The perseverance and propagation of AMR in the environment pose a substantial global health threat. Recent estimates indicate that in 2019, drug-resistant infections were directly responsible for 1.27 million deaths worldwide. Projections suggest that by 2050, the annual death toll due to such infections could rise to 10 million (O’Neill, 2016; Murray et al., 2022). Thus, it is imperative to deepen our understanding of environmental hot-spots that facilitate the genetic exchange of AMR genes within aquaculture systems and to investigate how these genes are incorporated into clinically significant strains.
This review emphasizes several critical areas that facilitate and promote the transfer of AMR genes inside aquaculture systems. Key research priorities include: investigating the role of probiotic microbes in HGT of AMR genes; examining the potential for AMR genes to be transferred to host organisms; exploring the role of food and fertilizer waste as a source of AMR genes; analyzing cross-species interactions involving AMR factors; and assessing the resilience of AMR genes in aquaculture environments. Given the diversity of products farmed and the variety of aquaculture systems regulated by different legislative frameworks worldwide, a unified approach to AMR control and food safety is crucial to mitigate the global risk of resistance. While significant research has been undertaken in medical and other intensive food production sectors, livestock and studies on aquaculture systems are lacking. To fully comprehend these mechanisms and develop effective mitigation strategies, international and national efforts must focus on improving our understanding of the spread and stability of AMR.

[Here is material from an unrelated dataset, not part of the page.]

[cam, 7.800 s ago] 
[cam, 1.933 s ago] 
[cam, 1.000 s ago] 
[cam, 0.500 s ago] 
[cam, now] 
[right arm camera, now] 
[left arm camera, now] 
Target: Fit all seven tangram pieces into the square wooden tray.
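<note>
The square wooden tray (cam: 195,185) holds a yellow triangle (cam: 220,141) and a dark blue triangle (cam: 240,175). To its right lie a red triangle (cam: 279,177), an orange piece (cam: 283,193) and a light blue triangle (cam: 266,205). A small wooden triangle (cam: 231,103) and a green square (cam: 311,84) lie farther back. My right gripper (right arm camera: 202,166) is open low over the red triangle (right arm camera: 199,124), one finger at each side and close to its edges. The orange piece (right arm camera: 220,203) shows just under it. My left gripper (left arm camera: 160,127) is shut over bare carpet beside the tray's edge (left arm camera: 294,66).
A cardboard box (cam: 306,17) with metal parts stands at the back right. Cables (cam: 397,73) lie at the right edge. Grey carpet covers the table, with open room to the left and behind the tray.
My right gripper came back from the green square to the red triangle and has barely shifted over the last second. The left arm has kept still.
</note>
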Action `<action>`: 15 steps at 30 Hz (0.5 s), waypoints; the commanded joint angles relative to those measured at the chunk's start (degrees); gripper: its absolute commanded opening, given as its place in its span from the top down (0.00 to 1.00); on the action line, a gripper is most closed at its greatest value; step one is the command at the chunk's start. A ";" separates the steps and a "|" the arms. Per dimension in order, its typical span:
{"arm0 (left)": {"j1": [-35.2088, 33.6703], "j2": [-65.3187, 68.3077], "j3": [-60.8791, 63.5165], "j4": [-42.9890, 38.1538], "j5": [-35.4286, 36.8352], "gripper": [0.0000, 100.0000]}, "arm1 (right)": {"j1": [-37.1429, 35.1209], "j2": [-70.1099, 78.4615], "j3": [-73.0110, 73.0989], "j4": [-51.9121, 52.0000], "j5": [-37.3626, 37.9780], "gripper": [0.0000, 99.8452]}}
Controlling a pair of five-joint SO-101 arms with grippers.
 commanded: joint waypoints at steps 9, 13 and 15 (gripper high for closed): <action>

As the usage of antibiotics for disease suppression and growth promotion is banned in India and regulated in other countries, alternative strategies are being adopted to control pathogen activity; these include vaccination (Gudding and Muiswinkel, 2013), utilizing tropic influences from bacterial, algal or animal origins (such as hormones and cytokines) to boost immunity (Ringø et al., 2010), phage therapy (Silva et al., 2014), and interfering with quorum sensing to reduce virulence (Zhao et al., 2015). In addition, sanitizing the system water is practiced. These alternative approaches, along with a better understanding of the microbiome’s influence on farmed hosts, may offer effective clarifications to enhance aquaculture health and function while minimizing the risk of spreading antimicrobial resistance.